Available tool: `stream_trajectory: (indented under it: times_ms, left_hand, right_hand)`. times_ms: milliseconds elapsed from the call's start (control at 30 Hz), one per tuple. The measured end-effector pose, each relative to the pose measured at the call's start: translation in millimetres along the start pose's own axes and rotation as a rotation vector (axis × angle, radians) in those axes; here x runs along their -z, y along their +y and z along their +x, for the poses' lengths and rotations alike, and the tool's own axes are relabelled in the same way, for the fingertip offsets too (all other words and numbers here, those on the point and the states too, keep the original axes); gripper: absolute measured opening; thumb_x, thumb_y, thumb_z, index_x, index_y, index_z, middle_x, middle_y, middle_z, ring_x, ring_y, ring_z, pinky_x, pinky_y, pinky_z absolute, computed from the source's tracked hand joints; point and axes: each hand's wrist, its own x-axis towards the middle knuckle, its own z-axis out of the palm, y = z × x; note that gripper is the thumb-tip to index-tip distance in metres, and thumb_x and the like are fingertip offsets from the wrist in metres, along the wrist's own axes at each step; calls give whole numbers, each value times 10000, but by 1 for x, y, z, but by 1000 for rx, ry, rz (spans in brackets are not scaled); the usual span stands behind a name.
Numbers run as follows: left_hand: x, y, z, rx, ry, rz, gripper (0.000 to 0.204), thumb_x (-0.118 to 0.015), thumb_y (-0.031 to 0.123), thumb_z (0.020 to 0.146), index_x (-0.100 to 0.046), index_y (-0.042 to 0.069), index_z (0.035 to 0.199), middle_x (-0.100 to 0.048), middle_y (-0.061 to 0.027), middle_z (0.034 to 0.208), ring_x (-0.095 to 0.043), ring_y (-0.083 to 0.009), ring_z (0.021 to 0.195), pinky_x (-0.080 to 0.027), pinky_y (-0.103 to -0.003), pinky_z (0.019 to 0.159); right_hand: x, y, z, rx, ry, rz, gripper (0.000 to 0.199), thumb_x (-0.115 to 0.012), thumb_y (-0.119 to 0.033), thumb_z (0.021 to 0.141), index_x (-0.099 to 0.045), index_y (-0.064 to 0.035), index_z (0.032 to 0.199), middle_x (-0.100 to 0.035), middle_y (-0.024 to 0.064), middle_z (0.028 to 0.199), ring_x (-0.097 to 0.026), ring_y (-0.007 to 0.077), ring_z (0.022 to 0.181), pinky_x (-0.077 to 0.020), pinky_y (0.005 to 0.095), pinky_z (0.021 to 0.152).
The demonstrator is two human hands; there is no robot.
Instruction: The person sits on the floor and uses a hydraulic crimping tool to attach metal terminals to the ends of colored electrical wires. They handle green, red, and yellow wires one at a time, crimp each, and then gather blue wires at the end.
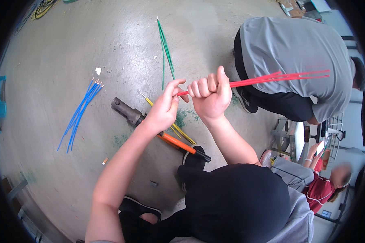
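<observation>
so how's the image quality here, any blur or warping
Head view: strong fisheye bending with black corners; soft even light, faint shadows on the concrete floor; both hands and the red wires are sharp; the rim smears.

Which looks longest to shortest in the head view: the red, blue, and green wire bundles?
1. Red wires, held in the right hand, nearer the camera, so unsure.
2. Blue wires and green wires on the floor look about alike.
</observation>
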Motion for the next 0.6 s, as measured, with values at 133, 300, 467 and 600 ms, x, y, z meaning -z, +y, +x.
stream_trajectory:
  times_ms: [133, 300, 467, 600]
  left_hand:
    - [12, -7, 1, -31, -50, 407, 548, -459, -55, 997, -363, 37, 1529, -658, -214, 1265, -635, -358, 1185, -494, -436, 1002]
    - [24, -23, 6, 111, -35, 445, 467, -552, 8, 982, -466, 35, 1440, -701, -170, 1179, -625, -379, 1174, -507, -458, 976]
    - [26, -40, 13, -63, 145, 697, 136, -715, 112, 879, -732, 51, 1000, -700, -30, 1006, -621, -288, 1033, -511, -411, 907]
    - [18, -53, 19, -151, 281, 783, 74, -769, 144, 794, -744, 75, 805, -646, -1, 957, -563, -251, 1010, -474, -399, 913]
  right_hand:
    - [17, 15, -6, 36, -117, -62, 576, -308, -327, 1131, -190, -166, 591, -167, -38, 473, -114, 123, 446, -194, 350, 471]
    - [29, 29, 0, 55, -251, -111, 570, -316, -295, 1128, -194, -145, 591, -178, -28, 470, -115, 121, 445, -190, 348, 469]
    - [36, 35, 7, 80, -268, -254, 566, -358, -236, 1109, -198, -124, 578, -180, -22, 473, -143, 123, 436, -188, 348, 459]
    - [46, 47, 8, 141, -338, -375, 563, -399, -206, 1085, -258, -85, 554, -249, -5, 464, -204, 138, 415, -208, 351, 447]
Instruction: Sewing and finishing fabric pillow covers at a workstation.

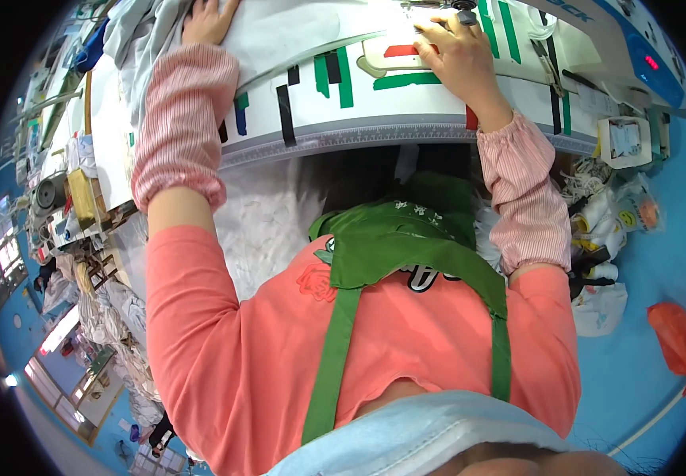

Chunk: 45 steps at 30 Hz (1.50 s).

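My left hand point(208, 22) lies flat on light grey fabric point(156, 36) at the far left of the white sewing table point(255, 107); the top edge of the view cuts off its fingertips. My right hand point(458, 57) rests beside the sewing machine's needle area point(463, 9), bent fingers and thumb apart over the machine bed. White cloth seems to lie under those fingertips, though its outline is hard to make out. A pale strip of fabric edge point(311, 57) runs across the table between both hands.
Green, black and red tape strips point(406, 80) mark the tabletop, and a ruler point(343, 136) follows its front edge. The blue-and-white machine head point(636, 59) stands at right. Tweezers or snips point(547, 67) lie near it. Thread cones point(601, 222) and a red bag point(676, 337) are lower right.
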Available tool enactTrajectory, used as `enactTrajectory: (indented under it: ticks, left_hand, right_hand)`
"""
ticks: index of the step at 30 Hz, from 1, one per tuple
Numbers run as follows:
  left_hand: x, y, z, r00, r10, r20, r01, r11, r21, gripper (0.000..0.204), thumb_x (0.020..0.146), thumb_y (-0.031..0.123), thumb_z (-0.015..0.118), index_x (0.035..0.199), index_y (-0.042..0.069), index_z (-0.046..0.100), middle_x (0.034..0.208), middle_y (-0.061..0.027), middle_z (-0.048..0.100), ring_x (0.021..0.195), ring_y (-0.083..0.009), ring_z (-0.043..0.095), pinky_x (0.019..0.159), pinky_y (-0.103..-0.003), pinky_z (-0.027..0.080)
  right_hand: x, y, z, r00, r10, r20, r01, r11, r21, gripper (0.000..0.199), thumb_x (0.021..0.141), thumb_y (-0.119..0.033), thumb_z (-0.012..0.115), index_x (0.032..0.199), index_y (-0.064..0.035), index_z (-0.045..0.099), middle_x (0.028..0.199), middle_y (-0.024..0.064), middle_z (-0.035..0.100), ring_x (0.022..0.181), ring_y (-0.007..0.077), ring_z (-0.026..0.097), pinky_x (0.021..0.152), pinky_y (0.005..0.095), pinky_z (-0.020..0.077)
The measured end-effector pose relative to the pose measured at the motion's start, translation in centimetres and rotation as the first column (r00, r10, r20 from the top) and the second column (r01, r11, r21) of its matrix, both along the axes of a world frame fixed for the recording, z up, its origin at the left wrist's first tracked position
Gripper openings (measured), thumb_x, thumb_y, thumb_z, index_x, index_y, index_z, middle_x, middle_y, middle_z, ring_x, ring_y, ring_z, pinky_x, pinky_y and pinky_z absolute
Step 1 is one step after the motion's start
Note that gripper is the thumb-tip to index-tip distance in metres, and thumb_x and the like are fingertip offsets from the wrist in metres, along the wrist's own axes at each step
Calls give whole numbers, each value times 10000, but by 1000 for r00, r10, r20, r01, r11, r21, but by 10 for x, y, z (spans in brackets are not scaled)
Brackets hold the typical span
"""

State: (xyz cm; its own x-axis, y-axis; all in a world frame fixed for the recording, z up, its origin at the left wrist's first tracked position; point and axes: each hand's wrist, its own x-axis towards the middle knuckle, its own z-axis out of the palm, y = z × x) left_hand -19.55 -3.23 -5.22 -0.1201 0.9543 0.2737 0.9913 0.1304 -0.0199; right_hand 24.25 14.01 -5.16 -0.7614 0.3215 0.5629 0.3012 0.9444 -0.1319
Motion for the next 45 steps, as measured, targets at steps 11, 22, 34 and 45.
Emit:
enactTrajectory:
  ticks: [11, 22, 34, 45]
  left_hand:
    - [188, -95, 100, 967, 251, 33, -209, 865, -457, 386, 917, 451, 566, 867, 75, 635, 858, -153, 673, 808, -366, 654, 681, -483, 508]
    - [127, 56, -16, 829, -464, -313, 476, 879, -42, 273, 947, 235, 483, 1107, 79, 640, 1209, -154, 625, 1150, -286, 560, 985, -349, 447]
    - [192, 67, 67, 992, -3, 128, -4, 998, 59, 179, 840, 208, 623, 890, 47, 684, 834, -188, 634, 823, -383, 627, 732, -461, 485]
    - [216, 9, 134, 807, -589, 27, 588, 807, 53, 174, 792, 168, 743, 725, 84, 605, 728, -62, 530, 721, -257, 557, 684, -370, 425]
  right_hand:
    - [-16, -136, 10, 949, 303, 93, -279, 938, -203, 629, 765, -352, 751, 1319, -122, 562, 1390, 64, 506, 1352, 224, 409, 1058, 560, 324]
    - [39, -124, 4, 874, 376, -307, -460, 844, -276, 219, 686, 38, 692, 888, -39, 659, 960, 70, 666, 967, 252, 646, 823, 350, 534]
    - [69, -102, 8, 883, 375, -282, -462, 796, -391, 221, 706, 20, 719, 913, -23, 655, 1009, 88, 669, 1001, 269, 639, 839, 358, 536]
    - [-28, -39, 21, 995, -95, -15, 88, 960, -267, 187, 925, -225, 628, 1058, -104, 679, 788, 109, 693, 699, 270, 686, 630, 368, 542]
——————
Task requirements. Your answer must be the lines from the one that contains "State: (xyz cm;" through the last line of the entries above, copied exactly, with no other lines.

Solved problem.
State: (xyz cm; its own x-axis, y-axis; all in a world frame fixed for the recording, z up, its origin at the left wrist's first tracked position; point and axes: each hand's wrist, its own x-axis towards the middle knuckle, its own z-axis out of the palm, y = z × x) left_hand -19.55 -3.23 -5.22 -0.1201 0.9543 0.2737 0.9913 0.1304 -0.0199; right_hand 24.25 14.01 -5.16 -0.7614 0.3215 0.5629 0.3012 0.9444 -0.1319
Motion for the next 45 steps, as measured, targets at steps 11, 22, 34 and 45.
Emit:
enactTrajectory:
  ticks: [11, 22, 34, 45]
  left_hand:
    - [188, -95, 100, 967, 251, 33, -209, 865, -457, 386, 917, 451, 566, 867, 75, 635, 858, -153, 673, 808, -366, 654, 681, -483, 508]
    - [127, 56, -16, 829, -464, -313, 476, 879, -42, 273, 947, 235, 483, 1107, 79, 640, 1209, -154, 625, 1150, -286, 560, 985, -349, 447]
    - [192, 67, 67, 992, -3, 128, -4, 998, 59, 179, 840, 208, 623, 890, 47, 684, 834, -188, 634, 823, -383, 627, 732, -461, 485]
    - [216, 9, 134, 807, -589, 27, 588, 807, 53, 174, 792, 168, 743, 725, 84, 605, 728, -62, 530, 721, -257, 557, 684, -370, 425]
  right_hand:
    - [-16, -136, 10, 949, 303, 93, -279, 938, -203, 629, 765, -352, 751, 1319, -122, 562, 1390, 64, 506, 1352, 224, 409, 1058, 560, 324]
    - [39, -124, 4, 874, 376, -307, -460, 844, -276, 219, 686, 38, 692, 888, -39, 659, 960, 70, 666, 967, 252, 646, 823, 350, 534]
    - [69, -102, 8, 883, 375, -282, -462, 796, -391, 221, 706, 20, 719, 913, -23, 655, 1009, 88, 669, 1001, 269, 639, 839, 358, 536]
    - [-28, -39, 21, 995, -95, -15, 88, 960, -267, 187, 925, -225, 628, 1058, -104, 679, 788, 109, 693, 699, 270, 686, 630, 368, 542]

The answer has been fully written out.